1. What the lawsuit says and what the court authorized
SMART Legislation’s complaint contends that Rockland County’s 2024 vote totals show anomalies: an unusually large drop‑off between presidential and Senate tallies, sworn voter affidavits alleging missing or miscounted ballots, and statistical patterns the plaintiffs call improbable — for example, instances where more voters claim to have voted for an independent Senate candidate than the board certified [5] [2]. Judge Rachel Tanguay refused to dismiss the suit at an early stage and ordered discovery to proceed, meaning the court will review ballots and records rather than immediately resolving the dispute on the papers [1] [2].
2. The core statistical claims and outside expert commentary
Plaintiffs highlight a roughly 30% difference in drop‑off rates emphasized in the complaint and say some towns show “statistically highly unlikely” departures compared with 2020 patterns; they cite academic analysis and expert declarations to support that view [6] [5]. But other election experts quoted in coverage — and outlets such as Votebeat and the Rockland County Business Journal — warn that statistical irregularities alone do not prove fraud and that litigation in Rockland is unlikely to overturn statewide or national results; at most, court‑ordered recounts or localized remedies could follow [7] [4] [3].
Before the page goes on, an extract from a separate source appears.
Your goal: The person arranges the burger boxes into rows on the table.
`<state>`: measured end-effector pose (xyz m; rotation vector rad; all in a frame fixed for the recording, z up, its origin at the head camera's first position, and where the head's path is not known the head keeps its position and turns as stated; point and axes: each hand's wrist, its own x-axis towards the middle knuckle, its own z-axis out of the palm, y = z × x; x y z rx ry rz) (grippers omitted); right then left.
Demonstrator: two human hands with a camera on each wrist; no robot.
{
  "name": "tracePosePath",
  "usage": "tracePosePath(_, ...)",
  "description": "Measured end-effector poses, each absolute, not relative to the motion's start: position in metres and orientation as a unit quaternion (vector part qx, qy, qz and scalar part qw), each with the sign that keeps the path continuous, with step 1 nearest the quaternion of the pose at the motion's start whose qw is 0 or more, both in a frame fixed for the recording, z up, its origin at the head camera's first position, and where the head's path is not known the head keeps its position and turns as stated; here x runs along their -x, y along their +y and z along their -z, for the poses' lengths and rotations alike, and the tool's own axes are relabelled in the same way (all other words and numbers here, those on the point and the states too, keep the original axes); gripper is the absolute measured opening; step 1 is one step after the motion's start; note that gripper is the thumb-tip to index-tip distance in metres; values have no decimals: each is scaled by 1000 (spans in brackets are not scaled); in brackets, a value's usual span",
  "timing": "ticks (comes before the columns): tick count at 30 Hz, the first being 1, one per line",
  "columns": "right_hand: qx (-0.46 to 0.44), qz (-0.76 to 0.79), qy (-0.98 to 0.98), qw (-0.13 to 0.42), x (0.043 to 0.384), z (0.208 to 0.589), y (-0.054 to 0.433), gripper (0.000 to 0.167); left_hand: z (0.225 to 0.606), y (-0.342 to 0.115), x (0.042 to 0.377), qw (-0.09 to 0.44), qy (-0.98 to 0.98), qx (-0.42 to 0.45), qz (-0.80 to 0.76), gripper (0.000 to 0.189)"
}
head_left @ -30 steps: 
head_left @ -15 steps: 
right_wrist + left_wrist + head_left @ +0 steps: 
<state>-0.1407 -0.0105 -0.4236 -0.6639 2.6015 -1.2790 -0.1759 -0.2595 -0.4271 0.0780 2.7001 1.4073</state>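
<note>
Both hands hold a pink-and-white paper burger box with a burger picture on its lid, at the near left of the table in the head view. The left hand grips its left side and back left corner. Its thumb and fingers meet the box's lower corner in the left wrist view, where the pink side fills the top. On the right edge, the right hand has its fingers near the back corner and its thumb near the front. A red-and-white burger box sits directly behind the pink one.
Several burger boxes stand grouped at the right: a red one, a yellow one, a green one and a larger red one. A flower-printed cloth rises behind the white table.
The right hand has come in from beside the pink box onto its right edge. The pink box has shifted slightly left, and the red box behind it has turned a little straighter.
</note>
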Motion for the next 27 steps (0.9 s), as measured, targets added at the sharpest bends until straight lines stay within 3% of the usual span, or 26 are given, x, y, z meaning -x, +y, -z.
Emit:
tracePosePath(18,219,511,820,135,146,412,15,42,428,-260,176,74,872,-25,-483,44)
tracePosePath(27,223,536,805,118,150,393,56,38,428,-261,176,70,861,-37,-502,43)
3. What discovery could seek and why plaintiffs want a hand recount
SMART’s public materials and reporting say discovery has already raised questions about documentation and election procedures — for example, chain‑of‑custody and password handling for voting machines — and the group seeks a full, transparent hand recount of presidential and Senate ballots to resolve disputes [5] [1]. Plaintiffs argue that affidavits and discrepancies between county and state tallies justify examining paper ballots and machine logs [5] [2]. Available sources do not mention a completed countywide hand recount as of Oct. 1, 2025.
4. Counterarguments, mainstream reporting and fact‑checking
Local and national coverage stresses caution: Snopes and Votebeat described the complaint and its statistical claims, noting plausible demographic or voting‑pattern explanations and that experts do not see cause to invalidate election outcomes broadly [8] [3]. Analysis in the Rockland County Business Journal and Election Law Blog emphasizes that even if discovery uncovers procedural errors, the most likely remedies are narrow — such as recounts or remediation at the county level — not overturning the 2024 presidential or Senate results [4] [7].
5. Stakeholders, motives and political context to watch
SMART Elections frames the suit as nonpartisan election‑integrity work and pushes transparency and security reforms [9] [5]. Local government officials and some reporters characterize the litigation as fueling public skepticism, whether intentionally or inadvertently, by spotlighting anomalies without definitive proof of systemic fraud [3] [2]. Observers should note that litigants, advocacy groups and some local outlets each have incentives — from policy advocacy to audience engagement — that shape how findings are presented [9] [3].
6. What to expect next and how to evaluate developments
The case’s immediate phase is discovery: document exchanges, depositions and potential expert analyses that could lead to targeted recounts or motions for summary judgment [1]. Independent verification will hinge on whether a public hand recount is ordered and on the content of disclosed audits and machine logs [5] [1]. Readers should demand evidence produced in court — not just headline statistical claims — and weigh competing expert analyses reported in outlets such as Votebeat, Snopes and local press [3] [8] [2].
Limitations: reporting to Oct. 1, 2025, shows the suit advanced to discovery and generated expert debate; available sources do not report a final judicial ruling invalidating results or a completed countywide hand recount as of that date [1] [2].